Well you need to, otherwise you cannot make any estimate. But I doubt MS will ever give us the actual changes they made without hiding it in buzzwords. It has been a bad practice int he console industry ever since "Mode 7" and "Blast Processing". But I'll love to learn about the changes, we do know one thing about this Jaguar
, something some people at NeoGaf already attacked as "useless!".
But I find it quite interesting and want to learn more. It's power management
. It might not be "sexy", but it very well is the reason why it can run 200mhz higher than what is considered the maximum for Jaguar CPU's. Finetuning the voltage of every one of them, can only be done if it is cost effective. You cannot spend hours per CPU finetuning the voltage like overclockers do if you have a mass produced product. So what's the catch?
What allows them to do this "The Hovis Method" thing. It seems like a buzzword, but something tells me that the way a Ryzen can lower the voltage and clockspeed of smaller sections of it's IC to save power, is also applied here. Allowing Microsoft to quickly do a test of the CPU coming off the waver to see not only if the CPU is viable to run at 2.3ghz at a decent temperature, but also see where it actually can be clocked lower during low demand scenarios and maybe even clocking some sections a few percentages lower or higher to deliver the specification needed for a Scorpio engine but not waste energy.
They say each CPU will get it's own "power profile", and it hardly suggests this is the case. Now this is not very "sexy" to most, but it is something that has my interest
.
That and consider this: What if they could apply this to the old XBox One S APU as well? A redesign of it's APU to incorporate some of the lessons learned in the design of the Scorpio engine. It would mean getting a more energy efficient APU without having to do a node shrink, meaning an even smaller Xbox One S
.
Dehnus great article, can explain the sudden secret weapon of the pro doing fp16 & fp32 while Scorpio only does fp32. Sort of hot topic on another forum fp16 makes pro 8.4tf.
.
It's not a secret weapon really, FP16 is from a time of fixed pipelines, low memory and having the CPU calculate all of your physics and translations. It is still used in mobile, but considering the screensize, and nature of most mobile games, you wouldn't see the errors it produces. But in comparison to single precision floating points there is a major cut off in precision. So what Sony wants to do, one of their major selling points during the PS4, offloading computation to the GPU? Almost always requires FP32. As the range of a FP16 is very limited and the precision even worse. IT can however be handy for some frame buffer operations, and the reason they added it probably is just that. If you are working on a framebuffer to scale it up via checkerboard, FP16 use will give you performance gains especially if you can do 2 for the price of 1.

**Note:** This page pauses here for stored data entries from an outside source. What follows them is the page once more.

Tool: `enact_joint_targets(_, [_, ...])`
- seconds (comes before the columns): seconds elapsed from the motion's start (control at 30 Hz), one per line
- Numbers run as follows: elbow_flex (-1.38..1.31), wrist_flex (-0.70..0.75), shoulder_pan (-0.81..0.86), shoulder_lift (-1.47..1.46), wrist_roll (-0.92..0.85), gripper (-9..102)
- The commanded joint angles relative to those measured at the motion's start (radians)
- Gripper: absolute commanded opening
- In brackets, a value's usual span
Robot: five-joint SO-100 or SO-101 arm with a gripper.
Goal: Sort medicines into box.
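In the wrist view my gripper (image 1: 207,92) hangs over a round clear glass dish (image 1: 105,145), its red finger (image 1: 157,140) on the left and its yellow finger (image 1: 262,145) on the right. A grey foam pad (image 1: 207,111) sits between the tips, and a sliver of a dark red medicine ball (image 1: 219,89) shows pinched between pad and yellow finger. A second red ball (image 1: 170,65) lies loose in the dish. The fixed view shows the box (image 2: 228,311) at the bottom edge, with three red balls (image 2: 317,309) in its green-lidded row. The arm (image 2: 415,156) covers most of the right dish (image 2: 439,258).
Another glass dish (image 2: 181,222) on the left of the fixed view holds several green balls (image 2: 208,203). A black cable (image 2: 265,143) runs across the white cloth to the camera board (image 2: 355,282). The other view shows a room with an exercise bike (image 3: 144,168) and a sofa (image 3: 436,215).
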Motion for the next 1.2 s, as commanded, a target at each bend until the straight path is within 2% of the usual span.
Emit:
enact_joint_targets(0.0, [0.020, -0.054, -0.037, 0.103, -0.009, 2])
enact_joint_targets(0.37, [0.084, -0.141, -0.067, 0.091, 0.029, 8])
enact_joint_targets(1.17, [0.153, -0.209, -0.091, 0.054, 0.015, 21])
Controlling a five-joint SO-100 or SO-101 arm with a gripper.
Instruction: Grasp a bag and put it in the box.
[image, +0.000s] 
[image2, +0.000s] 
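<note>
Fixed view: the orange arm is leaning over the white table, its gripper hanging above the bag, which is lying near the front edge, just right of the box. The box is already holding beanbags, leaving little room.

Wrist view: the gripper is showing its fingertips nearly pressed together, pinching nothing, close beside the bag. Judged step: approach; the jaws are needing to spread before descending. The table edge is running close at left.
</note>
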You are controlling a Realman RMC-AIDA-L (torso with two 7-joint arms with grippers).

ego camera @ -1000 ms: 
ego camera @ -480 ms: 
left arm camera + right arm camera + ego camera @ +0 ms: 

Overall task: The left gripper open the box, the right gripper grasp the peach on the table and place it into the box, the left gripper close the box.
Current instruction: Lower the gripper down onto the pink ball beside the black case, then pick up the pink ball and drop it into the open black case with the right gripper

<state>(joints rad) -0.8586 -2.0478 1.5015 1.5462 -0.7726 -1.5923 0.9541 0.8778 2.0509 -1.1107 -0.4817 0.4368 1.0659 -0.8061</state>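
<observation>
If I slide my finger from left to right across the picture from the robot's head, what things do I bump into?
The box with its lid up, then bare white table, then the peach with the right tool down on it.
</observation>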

But it doesn't magically make the PS4 Pro 8.4TFlop, far from it even. It also never was a secret weapon. I agree with MS her choice in removing it, if it reduces the complexity of the hardware and saves even 1% on die space, it will only serve to make their APU cheaper. Considering the CU count and clockrate which provides real increases across the board that will give them full 4K Xbox One S titles with a little headroom for 4K assets.
So whether they wanted to reduce complexity or opt for efficiency upgrades like the cache latency improvements of the VEGA instead. Both would be preferred over the ability to run two FP16's for one FP32 operation. Keep in mind that one FP16 operation will always take up two registers, so if you have one FP32 and one FP16 operation in queue, you will still need two cycles. Registers don't magically get wider
.